**PROBLEM TO WORK ON**: No pictures go into the copy. Write out exactly the lines below from the one containing "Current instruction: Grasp" through the one containing "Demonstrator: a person".

**INPUT DATA**:
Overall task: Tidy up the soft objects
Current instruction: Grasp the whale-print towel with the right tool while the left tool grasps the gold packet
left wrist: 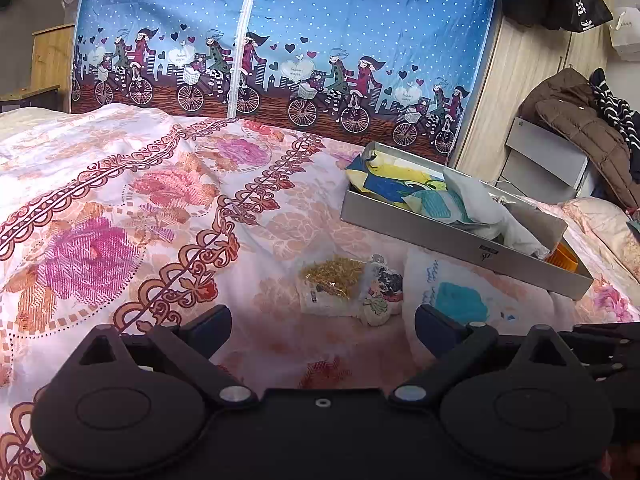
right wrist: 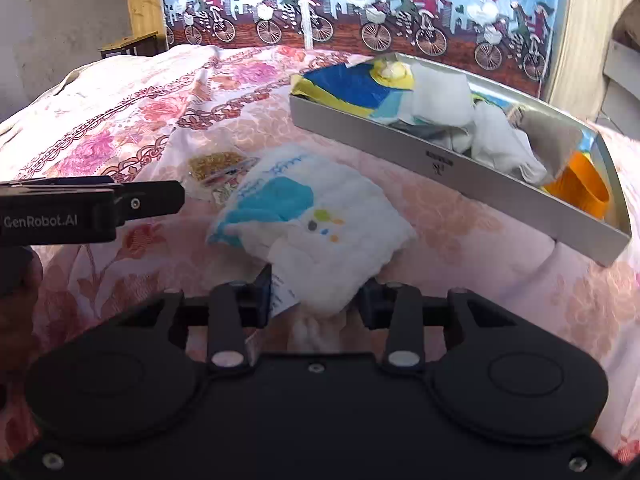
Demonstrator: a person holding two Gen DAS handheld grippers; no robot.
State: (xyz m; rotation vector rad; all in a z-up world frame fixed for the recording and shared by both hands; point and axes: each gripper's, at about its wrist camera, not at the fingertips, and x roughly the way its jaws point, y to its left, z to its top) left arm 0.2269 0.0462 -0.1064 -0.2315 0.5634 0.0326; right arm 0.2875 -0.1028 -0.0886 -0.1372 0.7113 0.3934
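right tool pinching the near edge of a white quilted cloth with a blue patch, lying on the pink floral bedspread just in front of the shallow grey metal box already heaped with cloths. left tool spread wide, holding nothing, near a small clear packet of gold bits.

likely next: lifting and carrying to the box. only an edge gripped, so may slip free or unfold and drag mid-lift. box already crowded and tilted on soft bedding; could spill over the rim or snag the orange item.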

**RESPONSE FOR THIS EXERCISE**:
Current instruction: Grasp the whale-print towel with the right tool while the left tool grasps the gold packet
left wrist: 
right wrist: 
Demonstrator: a person holding two Gen DAS handheld grippers; no robot.

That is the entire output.